#### To do:
Give back every line of the material below that has the string "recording".

---- Data section

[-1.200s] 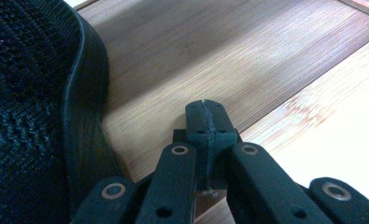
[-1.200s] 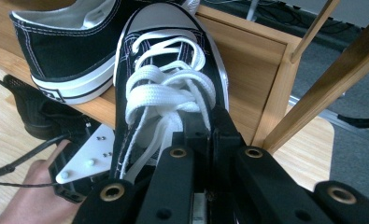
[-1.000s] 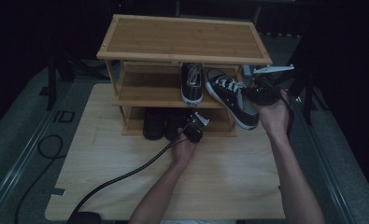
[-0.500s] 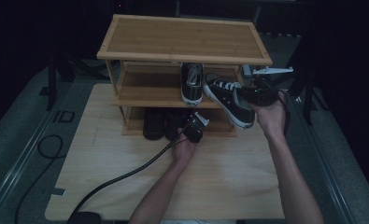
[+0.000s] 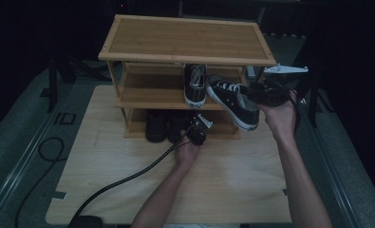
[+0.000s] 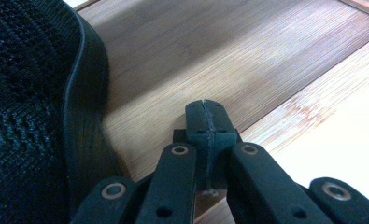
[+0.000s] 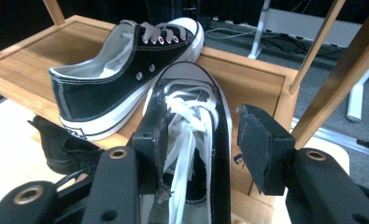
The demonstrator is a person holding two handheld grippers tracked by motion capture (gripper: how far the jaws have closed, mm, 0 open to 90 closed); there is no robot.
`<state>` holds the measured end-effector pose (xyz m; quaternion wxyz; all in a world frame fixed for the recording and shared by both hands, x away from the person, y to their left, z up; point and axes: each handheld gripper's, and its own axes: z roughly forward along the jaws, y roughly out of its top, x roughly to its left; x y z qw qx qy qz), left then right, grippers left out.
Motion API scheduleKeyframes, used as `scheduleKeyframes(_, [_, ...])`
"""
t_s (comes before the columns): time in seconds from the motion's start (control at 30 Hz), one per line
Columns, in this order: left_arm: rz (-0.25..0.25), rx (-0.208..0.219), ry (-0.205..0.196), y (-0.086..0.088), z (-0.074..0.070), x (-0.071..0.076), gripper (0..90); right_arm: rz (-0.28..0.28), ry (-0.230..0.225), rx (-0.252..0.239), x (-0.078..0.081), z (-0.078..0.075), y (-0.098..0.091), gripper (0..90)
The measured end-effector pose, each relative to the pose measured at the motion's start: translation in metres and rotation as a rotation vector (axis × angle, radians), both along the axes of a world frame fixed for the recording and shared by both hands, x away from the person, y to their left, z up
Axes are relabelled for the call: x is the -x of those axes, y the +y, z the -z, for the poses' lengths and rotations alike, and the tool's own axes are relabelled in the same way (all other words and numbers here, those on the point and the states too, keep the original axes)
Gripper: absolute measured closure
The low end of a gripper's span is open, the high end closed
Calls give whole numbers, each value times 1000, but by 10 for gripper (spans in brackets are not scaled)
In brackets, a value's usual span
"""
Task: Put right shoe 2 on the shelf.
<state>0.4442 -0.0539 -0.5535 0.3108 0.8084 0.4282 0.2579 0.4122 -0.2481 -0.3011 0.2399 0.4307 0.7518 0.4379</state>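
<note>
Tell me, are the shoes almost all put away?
Nearly, it seems. One sneaker already sits on the middle shelf, and dark shoes are on the bottom one. The right claw grips the second sneaker, tilted, its toe reaching over that shelf beside the first. It isn't set down yet. The left claw is shut and empty by the bottom shelf.

No readable text, labels, brands or numbers appear on anything.
</note>
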Motion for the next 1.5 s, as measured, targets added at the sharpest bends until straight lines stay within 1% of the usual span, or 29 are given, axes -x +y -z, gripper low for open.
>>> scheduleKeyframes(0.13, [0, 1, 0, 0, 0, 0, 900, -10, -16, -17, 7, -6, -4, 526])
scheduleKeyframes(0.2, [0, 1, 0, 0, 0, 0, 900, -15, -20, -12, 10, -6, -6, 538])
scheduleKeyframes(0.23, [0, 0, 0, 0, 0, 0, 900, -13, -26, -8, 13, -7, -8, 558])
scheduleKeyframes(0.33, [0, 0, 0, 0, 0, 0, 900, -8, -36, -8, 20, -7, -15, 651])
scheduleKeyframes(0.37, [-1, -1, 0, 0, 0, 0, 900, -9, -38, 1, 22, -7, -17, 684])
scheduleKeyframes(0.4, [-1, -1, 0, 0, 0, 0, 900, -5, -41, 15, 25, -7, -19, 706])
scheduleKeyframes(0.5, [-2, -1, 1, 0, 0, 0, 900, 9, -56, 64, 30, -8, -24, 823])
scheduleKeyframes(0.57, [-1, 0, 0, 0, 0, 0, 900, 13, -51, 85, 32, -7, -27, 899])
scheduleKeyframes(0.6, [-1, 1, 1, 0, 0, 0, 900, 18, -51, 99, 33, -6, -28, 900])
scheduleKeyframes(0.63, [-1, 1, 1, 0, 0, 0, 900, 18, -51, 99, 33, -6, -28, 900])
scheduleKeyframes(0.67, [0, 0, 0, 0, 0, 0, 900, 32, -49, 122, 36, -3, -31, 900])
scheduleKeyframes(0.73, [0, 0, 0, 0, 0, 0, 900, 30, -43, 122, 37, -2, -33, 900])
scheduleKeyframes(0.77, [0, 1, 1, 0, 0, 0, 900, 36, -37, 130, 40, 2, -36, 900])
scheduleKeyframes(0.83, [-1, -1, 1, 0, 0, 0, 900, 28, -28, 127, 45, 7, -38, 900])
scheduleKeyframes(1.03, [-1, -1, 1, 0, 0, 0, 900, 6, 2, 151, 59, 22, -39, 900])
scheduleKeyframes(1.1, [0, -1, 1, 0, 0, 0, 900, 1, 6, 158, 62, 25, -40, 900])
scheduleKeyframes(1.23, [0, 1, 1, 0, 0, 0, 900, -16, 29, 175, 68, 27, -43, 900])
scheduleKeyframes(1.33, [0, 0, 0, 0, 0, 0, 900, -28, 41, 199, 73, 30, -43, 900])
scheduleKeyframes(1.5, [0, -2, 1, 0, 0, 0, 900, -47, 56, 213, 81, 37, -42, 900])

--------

#### Exercise output:
`<state>` holds the measured end-effector pose (xyz m; quaternion wxyz; all in a world frame fixed for the recording and shared by both hands, x away from the person, y to their left, z up; point and axes: each handheld gripper's, and its own axes: z roughly forward along the jaws, y roughly out of its top, x roughly to its left; x y z qw qx qy qz), left then right, grippers left out.
The measured end-effector pose, each relative to the pose measured at the motion's start: translation in metres and rotation as a rotation vector (axis × angle, radians), both along the axes of a world frame fixed for the recording and shared by both hands, x away from the person, y to their left, z up

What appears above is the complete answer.